Kudos to Louise Mensch on exposing this initially. I’d also note that my respect for Deborah Blum has plummeted.

[Update a few minutes later]

And then there’s this burn:

The most generous interpretation of Connie St. Louis’s bizarre behavior is that she was too intellectually limited to recognize irony that was somehow obvious to an audience composed mostly of people who spoke English as a second language. A leak of the unedited version of her “Stop Defending Tim Hunt” piece for the Guardian is so garbled and incoherent that this actually seems plausible, though it also makes you wonder how and why she came to be teaching journalism even at a third-rate institution like London’s City University.

The science journalism community has not covered themselves in glory here.

[Update a few minutes later]

Then there’s this:

One of the more depressing aspects of the affair has been the number of clever and influential people, not all of them women, who have stated that even if Hunt was joking, he still deserved to be punished. These people genuinely believe that jokes about alleged differences between the sexes are beyond the pale—the cause of anti-sexism, like that of anti-racism, being simply too important or too fragile to tolerate subversive humor.
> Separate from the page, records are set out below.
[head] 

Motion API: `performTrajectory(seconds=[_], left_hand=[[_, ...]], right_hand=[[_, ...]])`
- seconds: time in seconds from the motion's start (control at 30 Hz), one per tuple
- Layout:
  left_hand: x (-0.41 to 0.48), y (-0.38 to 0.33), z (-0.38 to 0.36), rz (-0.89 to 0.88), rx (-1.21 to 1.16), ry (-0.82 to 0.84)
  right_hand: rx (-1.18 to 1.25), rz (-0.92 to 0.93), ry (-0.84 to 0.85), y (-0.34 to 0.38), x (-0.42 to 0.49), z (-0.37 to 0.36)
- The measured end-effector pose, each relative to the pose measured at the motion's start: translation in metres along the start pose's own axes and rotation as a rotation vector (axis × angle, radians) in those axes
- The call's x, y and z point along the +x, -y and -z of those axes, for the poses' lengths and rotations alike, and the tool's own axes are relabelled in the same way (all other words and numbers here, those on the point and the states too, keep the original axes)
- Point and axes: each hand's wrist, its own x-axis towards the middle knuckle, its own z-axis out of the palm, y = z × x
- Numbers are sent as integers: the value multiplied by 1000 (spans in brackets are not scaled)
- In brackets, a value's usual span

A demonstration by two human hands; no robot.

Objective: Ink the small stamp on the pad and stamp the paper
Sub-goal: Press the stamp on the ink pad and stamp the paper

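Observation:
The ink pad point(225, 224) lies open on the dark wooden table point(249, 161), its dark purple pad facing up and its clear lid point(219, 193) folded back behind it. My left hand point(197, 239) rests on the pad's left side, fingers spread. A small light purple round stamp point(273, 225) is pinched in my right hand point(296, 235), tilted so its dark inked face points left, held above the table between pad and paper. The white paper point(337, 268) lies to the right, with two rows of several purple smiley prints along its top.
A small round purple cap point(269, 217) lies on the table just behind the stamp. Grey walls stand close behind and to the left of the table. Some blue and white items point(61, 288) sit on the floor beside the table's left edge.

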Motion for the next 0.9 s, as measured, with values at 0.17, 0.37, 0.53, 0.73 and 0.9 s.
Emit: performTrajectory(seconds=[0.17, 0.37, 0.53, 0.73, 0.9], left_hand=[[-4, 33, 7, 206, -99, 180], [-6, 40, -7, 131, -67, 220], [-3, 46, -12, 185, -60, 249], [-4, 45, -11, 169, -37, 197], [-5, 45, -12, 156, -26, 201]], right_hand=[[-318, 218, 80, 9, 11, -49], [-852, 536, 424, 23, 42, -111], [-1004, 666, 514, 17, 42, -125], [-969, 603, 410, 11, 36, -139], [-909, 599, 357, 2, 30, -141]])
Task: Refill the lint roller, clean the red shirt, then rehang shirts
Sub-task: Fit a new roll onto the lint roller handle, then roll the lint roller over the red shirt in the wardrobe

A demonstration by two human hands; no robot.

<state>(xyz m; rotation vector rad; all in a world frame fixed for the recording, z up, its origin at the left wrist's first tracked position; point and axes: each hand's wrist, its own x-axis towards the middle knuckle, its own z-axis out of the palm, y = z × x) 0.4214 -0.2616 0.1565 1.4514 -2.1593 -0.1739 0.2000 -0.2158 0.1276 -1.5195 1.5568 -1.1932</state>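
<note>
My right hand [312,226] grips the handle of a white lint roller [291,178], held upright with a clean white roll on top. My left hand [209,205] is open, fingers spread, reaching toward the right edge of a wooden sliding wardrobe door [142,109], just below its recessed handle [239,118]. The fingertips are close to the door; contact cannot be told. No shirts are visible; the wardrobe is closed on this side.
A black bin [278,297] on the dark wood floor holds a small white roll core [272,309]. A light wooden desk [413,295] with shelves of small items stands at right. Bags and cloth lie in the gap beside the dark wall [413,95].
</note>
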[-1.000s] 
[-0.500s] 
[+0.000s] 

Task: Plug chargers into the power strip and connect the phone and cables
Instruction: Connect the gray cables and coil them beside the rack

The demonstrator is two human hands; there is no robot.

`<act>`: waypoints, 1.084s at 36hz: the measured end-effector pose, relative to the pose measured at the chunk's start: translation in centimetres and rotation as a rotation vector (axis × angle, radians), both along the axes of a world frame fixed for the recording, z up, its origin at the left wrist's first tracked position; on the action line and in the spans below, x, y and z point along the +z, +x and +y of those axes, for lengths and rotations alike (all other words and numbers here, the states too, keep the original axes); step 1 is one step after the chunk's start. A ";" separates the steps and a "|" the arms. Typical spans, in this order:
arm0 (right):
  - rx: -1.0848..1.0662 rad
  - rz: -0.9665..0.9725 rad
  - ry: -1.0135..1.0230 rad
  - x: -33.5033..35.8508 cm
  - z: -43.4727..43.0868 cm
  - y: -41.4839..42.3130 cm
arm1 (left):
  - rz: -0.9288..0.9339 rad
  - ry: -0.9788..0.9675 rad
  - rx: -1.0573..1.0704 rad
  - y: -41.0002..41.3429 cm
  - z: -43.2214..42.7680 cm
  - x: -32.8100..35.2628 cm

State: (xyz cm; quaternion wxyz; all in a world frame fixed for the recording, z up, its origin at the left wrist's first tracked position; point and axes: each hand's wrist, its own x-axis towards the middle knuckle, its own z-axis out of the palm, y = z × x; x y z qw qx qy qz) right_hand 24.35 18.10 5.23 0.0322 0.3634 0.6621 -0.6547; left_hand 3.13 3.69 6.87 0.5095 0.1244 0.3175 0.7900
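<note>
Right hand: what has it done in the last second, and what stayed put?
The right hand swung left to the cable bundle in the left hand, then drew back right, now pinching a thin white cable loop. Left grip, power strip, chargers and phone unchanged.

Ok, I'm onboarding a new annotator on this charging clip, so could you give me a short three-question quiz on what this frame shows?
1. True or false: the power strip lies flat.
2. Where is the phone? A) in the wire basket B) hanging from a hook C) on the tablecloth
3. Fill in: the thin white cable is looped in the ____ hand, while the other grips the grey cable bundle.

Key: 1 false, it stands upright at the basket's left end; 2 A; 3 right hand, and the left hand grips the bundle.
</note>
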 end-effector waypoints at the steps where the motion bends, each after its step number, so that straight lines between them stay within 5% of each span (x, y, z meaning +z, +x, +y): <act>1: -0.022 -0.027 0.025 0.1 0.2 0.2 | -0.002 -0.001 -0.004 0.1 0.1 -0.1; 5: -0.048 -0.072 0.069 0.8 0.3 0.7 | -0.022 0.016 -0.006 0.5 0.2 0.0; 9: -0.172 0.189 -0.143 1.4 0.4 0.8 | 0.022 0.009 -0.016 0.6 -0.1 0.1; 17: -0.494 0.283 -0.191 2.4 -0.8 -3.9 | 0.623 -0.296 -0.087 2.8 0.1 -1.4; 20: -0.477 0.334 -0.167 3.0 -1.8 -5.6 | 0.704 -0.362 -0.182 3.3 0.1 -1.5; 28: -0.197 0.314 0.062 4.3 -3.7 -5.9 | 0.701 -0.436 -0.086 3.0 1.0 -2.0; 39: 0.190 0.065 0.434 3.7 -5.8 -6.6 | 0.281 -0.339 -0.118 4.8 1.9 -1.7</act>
This “even if they’re innocent they deserve to be punished attitude” is not a new one. Christina Hoff Sommers documented it in her book in the nineties, in which in 1991, Catherine Comins at Vassar (who, sadly, may be a childhood friend of mine, though I’ve never seen a bio) said: “Men who are unjustly accused of rape can sometimes gain from the experience.”

Growing Metal Structure

like a tree:

Modumetal uses nanotechnology — manipulation of matter at the molecular level — to micromanage at a very small scale to better control the conditions and substances through which electroplating occurs. Basically, the company grows metal on a surface in a way that makes it easier to shape and tinker with the material’s characteristics. Lomasney says it’s similar to how nature controls the environment related to a tree’s growth— sunlight, soil, location, temperature—and then creates a tree that is a product those conditions.

This is the sort of thing that Eric talked about in Engines of Creation almost thirty years ago. It’s one of the reasons that any plans NASA has for Mars missions decades from now are already obsolete.